What I had said earlier was this. If you're pushing thirty like me, there's a bit of a temptation to see those in their early twenties and beyond as complete babies. And when you perceive of them in such a fashion, you question their maturity and their intellectual capability, simultaneously seeing yours as superior. This doesn't mean one is right or justified in doing so, but it is an instantaneous judgment call. The part of Washington, DC, where I live is home to lots of college students, and as a result I'm constantly aware that I am no longer in the frame of mind now that I was then. It is easy to be smugly condescending or to make blanket statement that lump all of them in together. These sorts of thoughts aren't especially fair, but they arrive so easily, and it takes a kind of willful diligence to not fall into these sorts of patterns.

My lawyer friend mentioned that this sort of generational conflict is true for everyone and every generation. It may be a supremely narcissistic exercise to think this way, but it underscores the fault lines and conflicted logic our society holds about youth. Youth is to be craved and held onto with a death grip, but possessing an immature kind of naiveté and underdeveloped sense of wisdom and perspective is strongly looked down upon. We also have a tendency to romanticize our youth in certain ways, and to deplore it in others.

Here's another means by which our conceptions of youth versus age manifest themselves in a slightly different fashion. When it came time to select a therapist, I chose a woman who was highly qualified, but I wasn't aware until our first meeting that she was my age. I have to admit that instantly I thought that someone my age couldn't possibly have the life experience necessary to help me in the way I needed, but that is yet another snap judgment of mine that has been proven completely false. I am pleased and humbled to report that she has proven to be the most helpful therapist I could have possibly chosen and this is in large part due to the fact that she and I share a basic frame of reference that someone older simply wouldn't have.

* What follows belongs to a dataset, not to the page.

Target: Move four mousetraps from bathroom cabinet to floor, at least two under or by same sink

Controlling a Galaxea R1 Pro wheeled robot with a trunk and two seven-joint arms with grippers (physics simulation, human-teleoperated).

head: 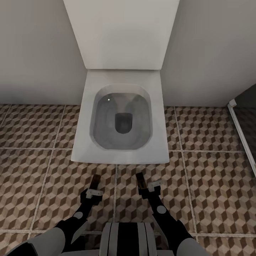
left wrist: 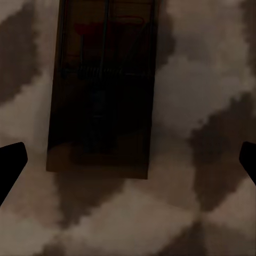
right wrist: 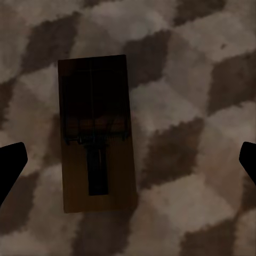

While it certainly isn't fair that institutions and organizations push young adults aside, placate us, or fail to take what we have to say seriously, I think part of the solution is to understand how easy it could be for us to be the very same way in a few decades or so. If we vow to always see the future not as threatening, nor challenging, nor somehow beneath us, then we won't repeat the past. The future isn't always best, but neither is the past. Seeking a balance between our experience and the newest tools designed to advance our causes and the issues we hold dear might be the precise combination of old and new that takes our cause to greater and greater heights.